→ Task to carry out
Search the entries below for the word "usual", then copy each line in which it is found.

○ ○ ○ ○

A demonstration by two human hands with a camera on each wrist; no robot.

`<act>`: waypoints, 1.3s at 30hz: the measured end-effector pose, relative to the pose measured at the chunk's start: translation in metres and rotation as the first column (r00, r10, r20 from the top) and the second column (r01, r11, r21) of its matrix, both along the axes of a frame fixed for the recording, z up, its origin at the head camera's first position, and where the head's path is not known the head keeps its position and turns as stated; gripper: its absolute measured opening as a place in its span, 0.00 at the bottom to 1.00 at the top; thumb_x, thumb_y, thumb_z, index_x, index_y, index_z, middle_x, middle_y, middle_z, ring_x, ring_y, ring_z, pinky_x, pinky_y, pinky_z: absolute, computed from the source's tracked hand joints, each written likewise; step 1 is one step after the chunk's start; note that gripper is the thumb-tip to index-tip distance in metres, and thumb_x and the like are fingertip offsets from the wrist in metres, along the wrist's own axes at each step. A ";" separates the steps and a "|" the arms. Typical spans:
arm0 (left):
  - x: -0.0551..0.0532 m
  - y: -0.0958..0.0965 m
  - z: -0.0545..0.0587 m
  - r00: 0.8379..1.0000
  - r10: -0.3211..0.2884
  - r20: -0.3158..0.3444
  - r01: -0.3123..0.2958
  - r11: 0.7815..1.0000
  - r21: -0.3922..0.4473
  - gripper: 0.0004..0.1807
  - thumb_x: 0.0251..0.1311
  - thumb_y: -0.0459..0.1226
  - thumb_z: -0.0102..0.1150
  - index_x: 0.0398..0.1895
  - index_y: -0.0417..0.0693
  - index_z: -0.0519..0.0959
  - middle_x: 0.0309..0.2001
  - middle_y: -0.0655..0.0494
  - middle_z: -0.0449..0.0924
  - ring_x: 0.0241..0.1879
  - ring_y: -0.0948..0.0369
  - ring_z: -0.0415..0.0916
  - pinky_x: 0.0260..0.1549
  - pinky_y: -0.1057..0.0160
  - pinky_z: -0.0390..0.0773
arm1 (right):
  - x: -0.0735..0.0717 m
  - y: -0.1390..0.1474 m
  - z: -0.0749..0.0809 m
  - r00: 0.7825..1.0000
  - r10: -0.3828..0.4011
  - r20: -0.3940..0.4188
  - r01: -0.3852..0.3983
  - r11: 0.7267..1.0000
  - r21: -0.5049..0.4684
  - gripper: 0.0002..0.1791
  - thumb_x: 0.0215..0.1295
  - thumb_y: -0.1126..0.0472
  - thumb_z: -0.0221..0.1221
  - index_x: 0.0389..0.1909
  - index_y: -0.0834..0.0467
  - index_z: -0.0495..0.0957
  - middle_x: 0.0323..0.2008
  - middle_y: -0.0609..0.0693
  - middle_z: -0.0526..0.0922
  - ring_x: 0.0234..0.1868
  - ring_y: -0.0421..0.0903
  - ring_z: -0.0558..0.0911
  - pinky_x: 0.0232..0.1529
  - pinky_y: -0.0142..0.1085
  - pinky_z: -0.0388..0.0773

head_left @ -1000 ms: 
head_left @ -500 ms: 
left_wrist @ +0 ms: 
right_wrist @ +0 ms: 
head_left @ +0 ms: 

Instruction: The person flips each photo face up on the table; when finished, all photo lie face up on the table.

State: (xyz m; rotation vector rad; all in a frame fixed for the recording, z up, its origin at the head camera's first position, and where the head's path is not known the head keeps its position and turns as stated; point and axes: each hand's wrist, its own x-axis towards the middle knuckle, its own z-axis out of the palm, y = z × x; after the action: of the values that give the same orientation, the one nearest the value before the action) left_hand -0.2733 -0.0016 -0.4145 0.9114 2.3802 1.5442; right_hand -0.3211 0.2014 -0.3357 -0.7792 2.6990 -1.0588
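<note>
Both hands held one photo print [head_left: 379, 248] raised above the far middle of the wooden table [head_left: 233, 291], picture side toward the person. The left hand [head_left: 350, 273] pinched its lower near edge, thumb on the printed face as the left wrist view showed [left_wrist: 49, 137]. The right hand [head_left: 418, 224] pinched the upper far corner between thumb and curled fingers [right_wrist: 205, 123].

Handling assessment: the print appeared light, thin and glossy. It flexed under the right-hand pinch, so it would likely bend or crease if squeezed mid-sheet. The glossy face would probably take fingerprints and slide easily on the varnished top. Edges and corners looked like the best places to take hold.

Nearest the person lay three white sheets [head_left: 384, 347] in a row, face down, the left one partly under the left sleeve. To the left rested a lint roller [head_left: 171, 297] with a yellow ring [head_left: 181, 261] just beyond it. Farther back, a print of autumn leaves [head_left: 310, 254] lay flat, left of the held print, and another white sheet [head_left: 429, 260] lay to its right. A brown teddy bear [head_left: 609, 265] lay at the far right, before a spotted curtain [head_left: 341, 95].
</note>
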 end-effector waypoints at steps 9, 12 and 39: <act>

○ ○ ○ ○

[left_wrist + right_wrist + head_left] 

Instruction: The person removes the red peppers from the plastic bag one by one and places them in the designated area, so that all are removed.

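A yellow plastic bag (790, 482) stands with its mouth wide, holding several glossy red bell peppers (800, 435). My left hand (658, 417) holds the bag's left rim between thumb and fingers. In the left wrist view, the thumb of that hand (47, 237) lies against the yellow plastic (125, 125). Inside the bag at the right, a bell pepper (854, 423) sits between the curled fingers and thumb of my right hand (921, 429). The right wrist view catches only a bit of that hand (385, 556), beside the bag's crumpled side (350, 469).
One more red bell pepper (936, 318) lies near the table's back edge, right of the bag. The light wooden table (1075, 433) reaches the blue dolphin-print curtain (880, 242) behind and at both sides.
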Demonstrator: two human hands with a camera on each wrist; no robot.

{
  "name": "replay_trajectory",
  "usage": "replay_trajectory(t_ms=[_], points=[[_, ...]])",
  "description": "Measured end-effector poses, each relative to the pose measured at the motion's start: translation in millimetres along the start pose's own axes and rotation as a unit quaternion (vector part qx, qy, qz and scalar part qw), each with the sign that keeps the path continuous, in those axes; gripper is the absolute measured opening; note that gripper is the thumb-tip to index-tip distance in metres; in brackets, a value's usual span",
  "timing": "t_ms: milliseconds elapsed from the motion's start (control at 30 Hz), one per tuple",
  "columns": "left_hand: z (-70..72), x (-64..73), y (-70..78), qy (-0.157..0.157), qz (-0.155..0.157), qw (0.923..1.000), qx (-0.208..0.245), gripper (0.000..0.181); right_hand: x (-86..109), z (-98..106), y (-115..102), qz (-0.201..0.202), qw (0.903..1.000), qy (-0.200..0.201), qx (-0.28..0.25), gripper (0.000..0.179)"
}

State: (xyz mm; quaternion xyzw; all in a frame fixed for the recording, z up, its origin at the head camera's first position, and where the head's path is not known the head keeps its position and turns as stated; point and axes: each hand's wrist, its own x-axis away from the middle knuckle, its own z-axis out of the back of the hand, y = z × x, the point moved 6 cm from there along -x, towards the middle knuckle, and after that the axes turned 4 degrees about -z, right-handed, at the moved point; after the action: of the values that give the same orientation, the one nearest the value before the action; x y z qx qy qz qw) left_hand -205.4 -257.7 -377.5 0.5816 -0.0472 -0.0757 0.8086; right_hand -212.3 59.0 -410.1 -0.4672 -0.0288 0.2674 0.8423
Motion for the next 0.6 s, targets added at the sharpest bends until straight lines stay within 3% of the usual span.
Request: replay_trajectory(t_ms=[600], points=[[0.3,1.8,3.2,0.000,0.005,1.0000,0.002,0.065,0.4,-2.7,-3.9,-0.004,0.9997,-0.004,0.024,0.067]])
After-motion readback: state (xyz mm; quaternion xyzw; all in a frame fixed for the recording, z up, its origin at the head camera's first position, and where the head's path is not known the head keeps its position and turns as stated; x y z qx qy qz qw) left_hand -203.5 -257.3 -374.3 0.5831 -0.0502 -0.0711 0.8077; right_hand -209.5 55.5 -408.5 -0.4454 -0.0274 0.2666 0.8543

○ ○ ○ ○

→ Response to the exercise
  "description": "Measured end-effector poses, each relative to the pose measured at the motion's start: translation in millimetres along the start pose's own axes and rotation as a unit quaternion (vector part qx, qy, qz and scalar part qw), each with the sign that keeps the path continuous, in those axes; gripper is the absolute measured opening; note that gripper is the thumb-tip to index-tip distance in metres; in brackets, a value's usual span",
Motion for the next 0.6 s, targets added at the sharpest bends until straight lines stay within 3% of the usual span.

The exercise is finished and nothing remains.